MIDWAY : Realm of dreams

Prerana Dahal:

People relish or loathe dreams depending upon what appears in their vision. A good few regret them because they are short lived; others abhor them for being too long. Crashing down to a razing river from a cliff, or your plane going up in flames or a demon chasing you through the thick forest, all of them leave you drenched in sweat. They call them nightmares. But not eve-ry nocturnal world your mind invokes at the closure of eyelids scares the shit out of you. Many of them land you up in a paradise, a celestial world, eternally blissful, free from worldly pains and worries.

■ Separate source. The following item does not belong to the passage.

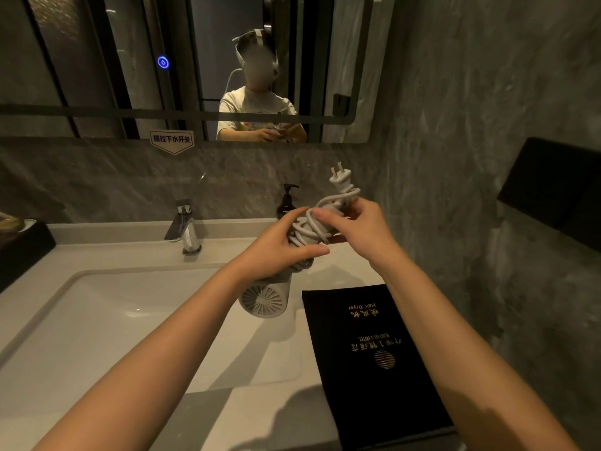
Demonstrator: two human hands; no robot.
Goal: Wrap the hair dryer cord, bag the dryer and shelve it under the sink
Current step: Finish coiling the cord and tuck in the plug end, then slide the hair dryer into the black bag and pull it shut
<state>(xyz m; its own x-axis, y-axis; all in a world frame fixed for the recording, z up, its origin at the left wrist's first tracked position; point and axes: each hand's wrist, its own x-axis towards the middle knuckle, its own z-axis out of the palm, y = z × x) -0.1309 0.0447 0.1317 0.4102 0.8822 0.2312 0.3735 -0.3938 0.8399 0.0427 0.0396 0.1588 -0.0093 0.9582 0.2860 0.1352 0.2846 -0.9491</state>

I never know how these dreams come by and dissipate. They blossom in sleep and destroy the tranquillity of our mind. Then I am forced to think, if ever man is free for a shred of a moment when will he be all by himself? They say a human heart and mind is impregnable! How come a dream unlocks the mind and creeps into it? My grandma would explain the genesis of my dreams is the food I eat. You ask her how and she cites and recites umpteen Sanskrit verses from Vedanta. She quickly fetches words from her Vedic lexicon such as Tama, Raja and Sattwa (qualities in increasing order as identified by Hindu scriptures). According to her, Tamasi food and Rajasi culinary habits are mother of nightmares. They go into your stomach, convert into blood and crisscross the mind. And, they play havoc there affecting your physical, moral and spiritual health.

Which category do her Roti and Sabji fall into? Aren’t they fodder for dreams? She says, they don’t because “her fleshy abode is no longer anarchic, it has been thoroughly disciplined.”

Well, did she eat the Sattwic food all her life or the wisdom dawned on her only after wrinkles wreaked havoc on her cheek? Or was it gastro-enteritis or hyper-acidity, the archenemy of the Nepalis, that forced discipline in her?

It took me a while to know that I had stirred the hornet’s nest. She took my words as a red rag to the bull. Granny flew into rage. Her pool of wisdom and tolerance which her Sattwic Bhojana helped accumulate over time, I guess, started caving in. She began to hurl curses on me and launched a tirade against the TV, the society and my parents who she thought shaped my thoughts and infected my mind. I am an incorrigibly ruined child in her eyes. Our evening calmed as her rage subsided in an hour or two. Next day was Saturday and we all huddled up around the dining table including granny. There we had mutton gravy and fish fry and the sour look of my granny.